AIM OF THE TASK. Under this line are the records; write out word for word the part that begins at the line containing "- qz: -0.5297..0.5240" and ends at the line containing "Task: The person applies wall", and no more.

INFORMATION PROVIDED.

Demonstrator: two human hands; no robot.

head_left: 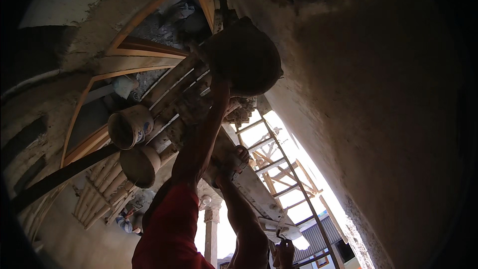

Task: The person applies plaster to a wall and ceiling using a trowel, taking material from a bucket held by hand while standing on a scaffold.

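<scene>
My left arm, in a red sleeve, reaches up to a dark round basin [244, 57]. My left hand [220, 89] meets the basin's lower left side; its shaded fingers seem closed on the rim. The basin's contents are out of sight. Lower down, my right hand [235, 162] is curled at the edge of a long wooden plank [254, 189]. What lies inside its fingers is too dark to make out. Just below the basin is a rough, lumpy heap [241, 109], close to my left forearm.
Two buckets, a pale one [130, 127] and a plainer one [140, 167], stand left of my arm by scaffold boards [172, 82]. A ladder [281, 159] leans beside a plastered wall [383, 119]. Another hand [285, 253], apparently a co-worker's, holds a small tool at the lower edge.
</scene>
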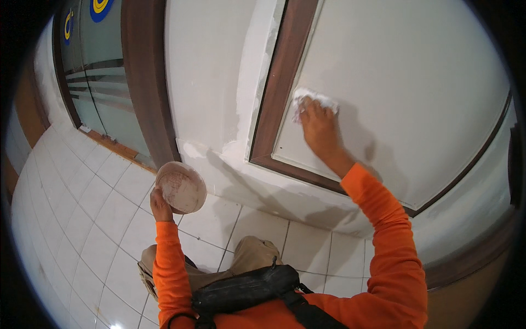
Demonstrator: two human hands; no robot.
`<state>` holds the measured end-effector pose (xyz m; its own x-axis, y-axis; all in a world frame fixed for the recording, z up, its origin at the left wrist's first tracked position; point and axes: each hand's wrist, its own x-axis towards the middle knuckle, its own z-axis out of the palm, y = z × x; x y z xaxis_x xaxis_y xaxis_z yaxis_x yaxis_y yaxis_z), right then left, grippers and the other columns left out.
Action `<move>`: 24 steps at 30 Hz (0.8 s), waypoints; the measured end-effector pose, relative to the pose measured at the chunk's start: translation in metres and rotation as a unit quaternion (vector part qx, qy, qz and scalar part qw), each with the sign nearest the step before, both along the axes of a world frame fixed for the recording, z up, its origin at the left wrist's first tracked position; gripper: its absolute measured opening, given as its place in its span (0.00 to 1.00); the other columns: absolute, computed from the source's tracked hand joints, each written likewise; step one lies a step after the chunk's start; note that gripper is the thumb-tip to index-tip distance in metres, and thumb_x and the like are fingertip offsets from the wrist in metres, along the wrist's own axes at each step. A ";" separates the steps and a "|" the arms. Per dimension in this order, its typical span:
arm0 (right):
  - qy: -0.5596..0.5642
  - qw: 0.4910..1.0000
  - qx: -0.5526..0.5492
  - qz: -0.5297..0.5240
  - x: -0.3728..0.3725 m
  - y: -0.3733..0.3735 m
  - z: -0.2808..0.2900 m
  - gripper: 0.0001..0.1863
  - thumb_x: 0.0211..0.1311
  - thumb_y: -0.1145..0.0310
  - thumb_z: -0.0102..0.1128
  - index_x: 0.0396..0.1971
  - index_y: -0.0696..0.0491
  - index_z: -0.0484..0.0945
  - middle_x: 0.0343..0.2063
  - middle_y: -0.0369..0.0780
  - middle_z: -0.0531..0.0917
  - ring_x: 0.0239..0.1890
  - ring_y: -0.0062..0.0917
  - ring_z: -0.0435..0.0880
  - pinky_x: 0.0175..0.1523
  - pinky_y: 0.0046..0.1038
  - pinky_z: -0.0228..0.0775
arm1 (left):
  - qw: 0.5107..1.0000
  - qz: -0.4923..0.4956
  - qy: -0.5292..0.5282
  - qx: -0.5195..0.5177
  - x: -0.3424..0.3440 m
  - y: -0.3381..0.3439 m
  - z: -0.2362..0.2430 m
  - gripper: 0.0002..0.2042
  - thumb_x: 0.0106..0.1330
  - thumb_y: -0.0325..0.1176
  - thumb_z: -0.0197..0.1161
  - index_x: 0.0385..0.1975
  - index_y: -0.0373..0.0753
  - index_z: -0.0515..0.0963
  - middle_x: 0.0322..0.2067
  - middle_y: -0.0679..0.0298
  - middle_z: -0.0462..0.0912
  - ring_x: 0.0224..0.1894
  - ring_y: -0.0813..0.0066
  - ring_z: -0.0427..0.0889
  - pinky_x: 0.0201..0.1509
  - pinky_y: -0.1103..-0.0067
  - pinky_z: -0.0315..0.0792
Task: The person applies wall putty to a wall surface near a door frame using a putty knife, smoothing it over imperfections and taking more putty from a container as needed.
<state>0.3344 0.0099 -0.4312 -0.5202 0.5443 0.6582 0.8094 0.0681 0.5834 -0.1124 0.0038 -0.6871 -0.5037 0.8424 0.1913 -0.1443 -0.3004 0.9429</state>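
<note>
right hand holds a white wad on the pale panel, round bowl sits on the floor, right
Not the floor: the head view shows the left hand holding the round bowl, while the right hand holds a white wad on the pale panel.

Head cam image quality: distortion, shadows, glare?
Head view: strong fisheye, floor tiles bowing at left, corners black; head view: soft shadow right of the right hand on the white panel; head view: small bright glare on the tiles at the lower edge.

Round blue-and-yellow signs [100,6], on glass door [112,104]
</note>
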 end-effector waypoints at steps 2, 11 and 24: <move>-0.008 0.999 -0.025 -0.028 0.000 -0.003 -0.035 0.16 0.61 0.69 0.55 0.47 0.58 0.80 0.56 0.47 0.74 0.56 0.36 0.73 0.53 0.40 0.63 | 1.000 -0.008 -0.004 0.001 0.002 0.004 -0.005 0.21 0.76 0.43 0.49 0.49 0.29 0.76 0.45 0.59 0.79 0.49 0.71 0.76 0.56 0.75 0.70; 0.025 0.973 -0.229 0.017 0.001 -0.037 -0.113 0.17 0.61 0.69 0.55 0.49 0.56 0.80 0.53 0.44 0.77 0.56 0.33 0.73 0.57 0.39 0.62 | 1.000 -0.009 0.017 -0.004 -0.005 0.005 -0.009 0.22 0.74 0.44 0.49 0.50 0.28 0.75 0.46 0.57 0.80 0.49 0.68 0.77 0.56 0.74 0.70; 0.586 0.793 -0.030 0.161 -0.035 -0.024 -0.060 0.19 0.61 0.76 0.46 0.52 0.65 0.71 0.44 0.53 0.75 0.49 0.48 0.74 0.56 0.43 0.66 | 0.999 0.010 0.047 -0.005 -0.020 0.012 -0.016 0.22 0.75 0.44 0.48 0.50 0.27 0.75 0.47 0.56 0.80 0.50 0.68 0.77 0.57 0.74 0.70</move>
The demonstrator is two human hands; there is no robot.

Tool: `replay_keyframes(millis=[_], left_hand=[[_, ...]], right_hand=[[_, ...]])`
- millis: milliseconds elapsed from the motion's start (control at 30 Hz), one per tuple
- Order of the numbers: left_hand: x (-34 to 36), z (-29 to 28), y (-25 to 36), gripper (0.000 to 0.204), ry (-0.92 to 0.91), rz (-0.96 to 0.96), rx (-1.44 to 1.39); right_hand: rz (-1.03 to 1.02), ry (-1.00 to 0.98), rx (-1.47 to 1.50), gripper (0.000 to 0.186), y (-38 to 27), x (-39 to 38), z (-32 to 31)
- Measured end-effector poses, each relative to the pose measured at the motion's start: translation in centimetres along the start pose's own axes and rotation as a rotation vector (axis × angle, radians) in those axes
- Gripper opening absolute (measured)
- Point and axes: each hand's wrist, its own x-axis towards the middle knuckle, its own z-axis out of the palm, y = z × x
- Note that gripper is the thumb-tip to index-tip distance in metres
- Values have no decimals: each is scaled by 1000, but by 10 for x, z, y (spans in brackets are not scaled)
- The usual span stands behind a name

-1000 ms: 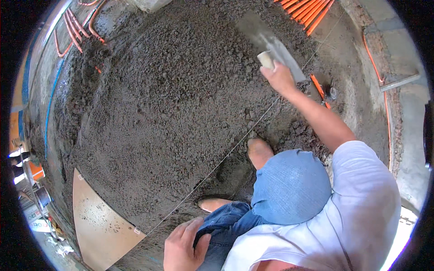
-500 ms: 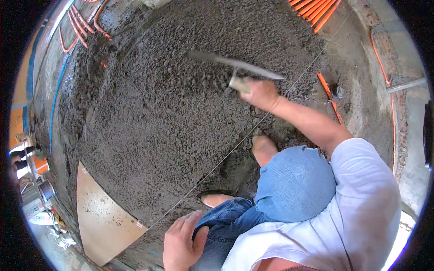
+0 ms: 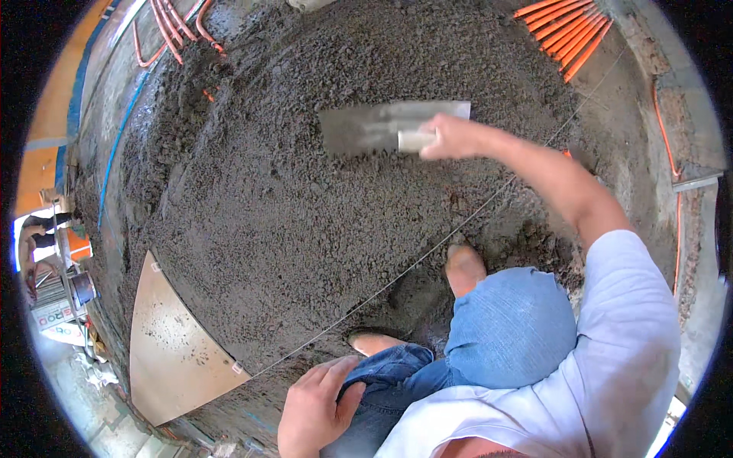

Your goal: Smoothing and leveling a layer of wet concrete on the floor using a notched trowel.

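Note:
My right hand [image 3: 456, 137] is closed round the pale handle of a rectangular steel trowel [image 3: 359, 130]. Its long blade lies nearly flat over rough grey mortar [image 3: 298, 206], broad face showing, and the smeared side is to the left. Over my bent left knee, on the blue jeans [image 3: 382, 382], rests my left hand [image 3: 317, 404], empty, with its thumb apart from the fingers. A thin string line [image 3: 397, 275] runs diagonally between my feet and the trowel. One end reaches a beige tile [image 3: 179, 343], speckled with mortar and carrying small white clips [image 3: 237, 367] along its edge.
Orange pipes fan out at the far right [image 3: 569, 34], and bent reddish pipes [image 3: 166, 34] rise at the far left. A blue line [image 3: 114, 156] runs down the left side. Buckets [image 3: 79, 244] and bags stand at the left edge. My feet [image 3: 464, 269] are beside the string.
The trowel has gone from tilted, almost edge-on, to nearly flat, and my right arm has stretched farther out. My left hand stays on the knee. The whole view has shifted slightly.

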Motion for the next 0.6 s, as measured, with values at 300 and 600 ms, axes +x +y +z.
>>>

WRITTEN ANSWER.
  - qz: -0.5297..0.5240
  - x: -0.3728..0.3725 m
  - y: -0.3733..0.3735 m
  - z: -0.2808..0.2900 m
  - gripper: 0.0001..0.1863
  - thumb_x: 0.0211..0.1311
  - thumb_y: -0.1145..0.0310
  - thumb_z: -0.0102..0.1128
  - index_x: 0.0396..0.1971
  - index_y: -0.0696..0.0491
  - index_z: -0.0484..0.0945
  - middle_x: 0.0343..0.2063
  - middle_y: -0.0369..0.0780
  - middle_z: -0.0531..0.0917
  - ring_x: 0.0239..0.1890
  - ring_y: -0.0062..0.0917
  - ring_z: -0.0435..0.0880
  - pinky_x: 0.0175..0.1523
  - pinky_y: 0.0046..0.1038
  - pinky_z: -0.0228..0.0775
arm1 (left):
  - qw: 0.5107..1.0000
  - qz: -0.4923..0.4956
  - qy: -0.5292..0.5282
  - qx: -0.5195..0.5177
  - x: -0.3424..0.3440 m
  - y: -0.3381..0.3439 m
  - z: -0.2362..0.2430 m
  - gripper: 0.0002..0.2042
  - thumb_x: 0.0106..0.1330
  - thumb_y: -0.0325..0.1176
  - thumb_z: -0.0197..0.1161
  - index_x: 0.0385..0.1975
  - index_y: -0.0373..0.0753
  - index_z: -0.0515..0.0963
  - middle_x: 0.0322..0.2067
  - middle_y: -0.0679..0.0298
  - middle_z: -0.0462..0.0912
  - ring_x: 0.0224..0.1894
  - ring_y: -0.0813..0.0066
  - ring_z: -0.0427..0.0889
  - pinky_x: 0.0201..0.1509
  - pinky_y: -0.1103..-0.0067
  - pinky_z: -0.0315..0.0792
Task: The person applies wall putty to a wall surface near a door frame using a putty knife, smoothing it over imperfections and taking more putty from a container as needed.

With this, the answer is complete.